Could you copy the records below exactly, keeping none of the images?

Exercise material —
=== Begin Enclosure ===

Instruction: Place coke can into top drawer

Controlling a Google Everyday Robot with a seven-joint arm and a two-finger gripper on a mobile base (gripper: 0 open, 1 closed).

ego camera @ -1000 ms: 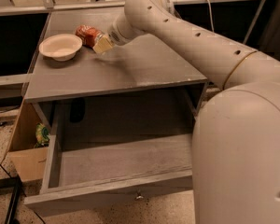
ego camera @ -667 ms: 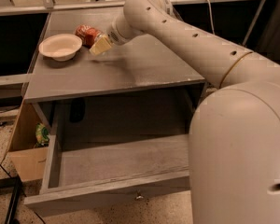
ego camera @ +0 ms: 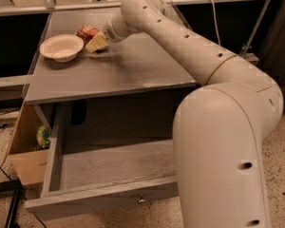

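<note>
The coke can (ego camera: 86,33) is red and lies on the grey cabinet top (ego camera: 128,70), just right of the cream bowl. My gripper (ego camera: 96,42) reaches in from the right and sits right next to the can, at its lower right side. The top drawer (ego camera: 109,175) is pulled wide open below the cabinet top, its inside bare, its front panel (ego camera: 99,201) toward the camera.
A cream round bowl (ego camera: 61,47) stands on the cabinet top left of the can. My large arm (ego camera: 218,127) fills the right side of the view. A cardboard box (ego camera: 26,151) with a green packet stands on the floor left of the drawer.
The gripper has stayed beside the can; my arm has shifted slightly. The can and the bowl have not moved.
</note>
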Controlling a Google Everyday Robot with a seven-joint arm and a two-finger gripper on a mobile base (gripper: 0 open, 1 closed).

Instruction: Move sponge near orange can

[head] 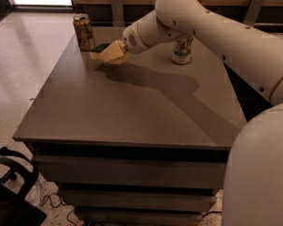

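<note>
The sponge, dark green on top with pale yellow foam below, is held tilted just above the grey table at its far left. My gripper is shut on the sponge's right end, reaching in from the right. The orange can, orange-brown with a silver top, stands upright at the table's far left corner, just left of the sponge and a small gap away from it.
A white and green can stands at the far middle of the table, partly behind my arm. The table's left edge drops to a pale tiled floor. A wooden wall with metal posts runs behind.
</note>
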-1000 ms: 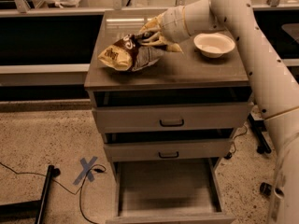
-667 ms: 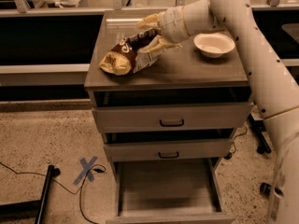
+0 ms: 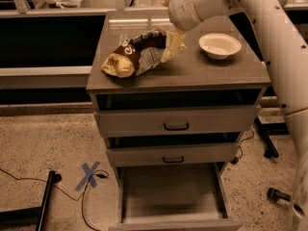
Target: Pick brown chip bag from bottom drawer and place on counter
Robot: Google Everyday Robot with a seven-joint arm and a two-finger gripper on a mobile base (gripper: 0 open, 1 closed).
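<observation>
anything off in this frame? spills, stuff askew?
Nothing spilled or damaged. The bottom drawer stands pulled out, which could get in the way. The chip bag lies crumpled and slantwise on the counter, near its left edge but wholly on it. The gripper is at the bag's right end, fingers open.

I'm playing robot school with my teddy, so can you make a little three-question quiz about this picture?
1. True or false: the crinkled brown foil chip bag lies inside the deep grey metal bottom drawer.
2. Pick one: what else sits on the glossy grey-brown counter with the bag? A) a round white bowl B) a red cup C) a metal spoon
3. Short answer: where is the robot's gripper?

Key
1. False. The bag lies on the counter, and the bottom drawer is pulled out with nothing in it.
2. A
3. Over the counter, by the end of the bag nearest the bowl.
</observation>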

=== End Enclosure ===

Result for this exercise —
Instruction: Place coke can into top drawer

Controlling a Google Everyday Robot with a seven-joint arm and a two-finger gripper on a mobile base (gripper: 0 open, 1 closed).

ego camera @ -1000 ms: 
ego camera @ -667 ms: 
ego camera @ +0 ms: 

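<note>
The coke can (ego camera: 86,33) is red and lies on the grey cabinet top (ego camera: 128,70), just right of the cream bowl. My gripper (ego camera: 96,42) reaches in from the right and sits right next to the can, at its lower right side. The top drawer (ego camera: 109,175) is pulled wide open below the cabinet top, its inside bare, its front panel (ego camera: 99,201) toward the camera.
A cream round bowl (ego camera: 61,47) stands on the cabinet top left of the can. My large arm (ego camera: 218,127) fills the right side of the view. A cardboard box (ego camera: 26,151) with a green packet stands on the floor left of the drawer.
The gripper has stayed beside the can; my arm has shifted slightly. The can and the bowl have not moved.
</note>
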Controlling a Google Everyday Robot with a seven-joint arm and a two-finger gripper on a mobile base (gripper: 0 open, 1 closed).

Instruction: Move sponge near orange can

[head] 

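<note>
The sponge, dark green on top with pale yellow foam below, is held tilted just above the grey table at its far left. My gripper is shut on the sponge's right end, reaching in from the right. The orange can, orange-brown with a silver top, stands upright at the table's far left corner, just left of the sponge and a small gap away from it.
A white and green can stands at the far middle of the table, partly behind my arm. The table's left edge drops to a pale tiled floor. A wooden wall with metal posts runs behind.
</note>
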-1000 ms: 
-667 ms: 
+0 ms: 
Target: Pick brown chip bag from bottom drawer and place on counter
Robot: Google Everyday Robot with a seven-joint arm and a two-finger gripper on a mobile base (gripper: 0 open, 1 closed).
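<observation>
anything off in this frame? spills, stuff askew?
Nothing spilled or damaged. The bottom drawer stands pulled out, which could get in the way. The chip bag lies crumpled and slantwise on the counter, near its left edge but wholly on it. The gripper is at the bag's right end, fingers open.

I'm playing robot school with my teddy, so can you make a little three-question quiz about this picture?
1. True or false: the crinkled brown foil chip bag lies inside the deep grey metal bottom drawer.
2. Pick one: what else sits on the glossy grey-brown counter with the bag? A) a round white bowl B) a red cup C) a metal spoon
3. Short answer: where is the robot's gripper?

Key
1. False. The bag lies on the counter, and the bottom drawer is pulled out with nothing in it.
2. A
3. Over the counter, by the end of the bag nearest the bowl.
</observation>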

The answer has now been finished.